Strains It may be difficult to claim ownership of the existing strains of cannabis because, after all, they’re all already out there in the public domain. Cannabis strains fall into three categories, satvia, indica and hybrid. Without getting too far into the weeds, so to speak, satvia and indica induce two different kinds of highs, and the hybrids provide blends of the two, which vary depending on the ratio of sativa to indica. Veteran stoners have their preferences. Within these categories are dozens, if not hundreds, of strains that already have organically developed brands. Strains like Bubba Kush, White Rhino, Purple Urkle, Lemon Haze, Headband, AK-47 and Girl Scout Cookies. Most of the names suggest an origin in late 60s, early 70s hippie counter-culture. They sound a lot like Ben and Jerrys’ ice cream flavors. (Same writer?) I believe, as more hybrids get developed, you’ll see different sorts of names coming to the fore. Names that have fewer associations with the prohibition years. I see the model evolving into something more like the wine industry. Where a vintner like Robert Mondavi can put out a cabernet sauvignon and a chardonnay, a producer like Willie Weed can offer a Jawa Pie and a Love pot brands.jpgPotion No. 9. And, like wine, the strains can vary in quality from season to season. But the true brand will be the producer. The consumer will have to decide who puts out the better Sour Diesel (a satvia), Willie Weed or Leafs by Snoop.

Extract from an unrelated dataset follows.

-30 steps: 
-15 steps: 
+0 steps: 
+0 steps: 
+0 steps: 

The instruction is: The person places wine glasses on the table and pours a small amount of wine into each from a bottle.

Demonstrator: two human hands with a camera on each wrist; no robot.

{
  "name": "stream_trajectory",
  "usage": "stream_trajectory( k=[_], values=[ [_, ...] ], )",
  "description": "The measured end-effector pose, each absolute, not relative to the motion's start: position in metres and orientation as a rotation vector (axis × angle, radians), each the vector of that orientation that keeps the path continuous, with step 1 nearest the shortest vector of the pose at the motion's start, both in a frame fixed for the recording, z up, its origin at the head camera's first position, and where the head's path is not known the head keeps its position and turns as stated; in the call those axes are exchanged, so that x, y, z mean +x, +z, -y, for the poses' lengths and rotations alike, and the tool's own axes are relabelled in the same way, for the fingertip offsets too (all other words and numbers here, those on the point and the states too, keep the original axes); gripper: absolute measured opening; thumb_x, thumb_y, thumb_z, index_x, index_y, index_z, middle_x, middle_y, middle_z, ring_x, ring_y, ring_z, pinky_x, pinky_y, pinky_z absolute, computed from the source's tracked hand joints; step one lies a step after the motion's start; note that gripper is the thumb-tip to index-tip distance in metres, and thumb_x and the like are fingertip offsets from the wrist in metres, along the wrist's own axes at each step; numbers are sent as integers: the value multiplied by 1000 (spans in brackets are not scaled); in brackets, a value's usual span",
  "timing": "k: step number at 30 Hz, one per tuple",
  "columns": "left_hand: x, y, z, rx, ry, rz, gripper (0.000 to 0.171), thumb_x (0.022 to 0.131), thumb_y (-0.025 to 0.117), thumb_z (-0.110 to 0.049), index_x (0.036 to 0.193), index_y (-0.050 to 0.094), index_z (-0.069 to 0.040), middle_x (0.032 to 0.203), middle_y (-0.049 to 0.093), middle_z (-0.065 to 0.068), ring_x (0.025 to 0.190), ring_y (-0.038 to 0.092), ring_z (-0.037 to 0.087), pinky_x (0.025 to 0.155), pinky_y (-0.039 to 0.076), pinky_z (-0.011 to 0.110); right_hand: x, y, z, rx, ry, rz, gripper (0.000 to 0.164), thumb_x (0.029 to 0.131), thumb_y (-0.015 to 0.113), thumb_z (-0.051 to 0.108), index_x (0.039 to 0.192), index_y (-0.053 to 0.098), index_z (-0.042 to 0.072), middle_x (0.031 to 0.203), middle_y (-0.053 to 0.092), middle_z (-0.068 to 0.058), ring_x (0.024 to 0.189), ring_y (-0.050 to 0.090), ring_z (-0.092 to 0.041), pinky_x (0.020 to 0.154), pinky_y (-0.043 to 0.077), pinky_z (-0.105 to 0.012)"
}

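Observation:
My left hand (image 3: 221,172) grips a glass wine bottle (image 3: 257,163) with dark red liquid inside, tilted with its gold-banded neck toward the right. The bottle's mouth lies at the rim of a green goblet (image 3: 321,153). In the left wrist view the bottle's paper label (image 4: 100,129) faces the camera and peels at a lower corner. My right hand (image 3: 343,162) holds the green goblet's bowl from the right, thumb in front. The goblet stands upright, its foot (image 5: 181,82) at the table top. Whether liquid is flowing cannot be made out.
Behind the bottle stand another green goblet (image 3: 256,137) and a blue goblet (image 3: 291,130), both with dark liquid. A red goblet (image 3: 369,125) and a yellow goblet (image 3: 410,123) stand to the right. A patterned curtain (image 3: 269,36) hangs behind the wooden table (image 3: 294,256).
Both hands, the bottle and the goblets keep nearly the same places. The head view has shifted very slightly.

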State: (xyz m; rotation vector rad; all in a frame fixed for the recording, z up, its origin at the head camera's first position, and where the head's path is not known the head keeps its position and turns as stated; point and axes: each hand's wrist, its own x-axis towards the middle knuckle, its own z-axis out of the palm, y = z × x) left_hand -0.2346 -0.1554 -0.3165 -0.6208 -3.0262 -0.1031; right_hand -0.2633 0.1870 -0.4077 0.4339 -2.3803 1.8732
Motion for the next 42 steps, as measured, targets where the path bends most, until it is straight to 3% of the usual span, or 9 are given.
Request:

Dispenseries You’ll be able to find the mass market brands in supermarkets and drug stores – anywhere you can find wine. The mega-producers already have their distribution channels and can command all the shelf space therein. They may even buy up a successful dispensary or two and turn them into branded chains. But the small producers will still be available in dispensaries that will function, more or less, like your neighborhood wine shop. This is where you go to buy that special producer/strain for a special event, or where you go if you are a true connoisseur, where there is a knowledgable person behind the counter who can educate you about your options and what to expect from each of them. Mobile dispensaries that now deliver your stash to your door, will function like wine clubs. You’ll pay a monthly fee for regular deliveries and get perks like freebies, discounted up-sells, regular news about the latest developments in the world of cannabis. And, of course, all these dispensaries can build strong brands of their own, delivering strong customer experiences, building trust, increasing mind share in the minds of consumers and adding value to their own bottom lines.

So that’s my prediction. Like wine, and unlike tobacco, cannabis is a very social product. So it will not follow the tobacco model but the wine model with celebrated growers, strains and retailers. There will be cannabis clubs and cannabis tastings. There will be true connosieurs and bargain hunters just looking for an inexpensive high. A couple of decades from now, marijuana brands will leave behind most vestiges of the counter-culture. There will still be Purple Urkle. But there will be new brands that evoke glamor, independence and sophistication as well. In the future, you are what you smoke.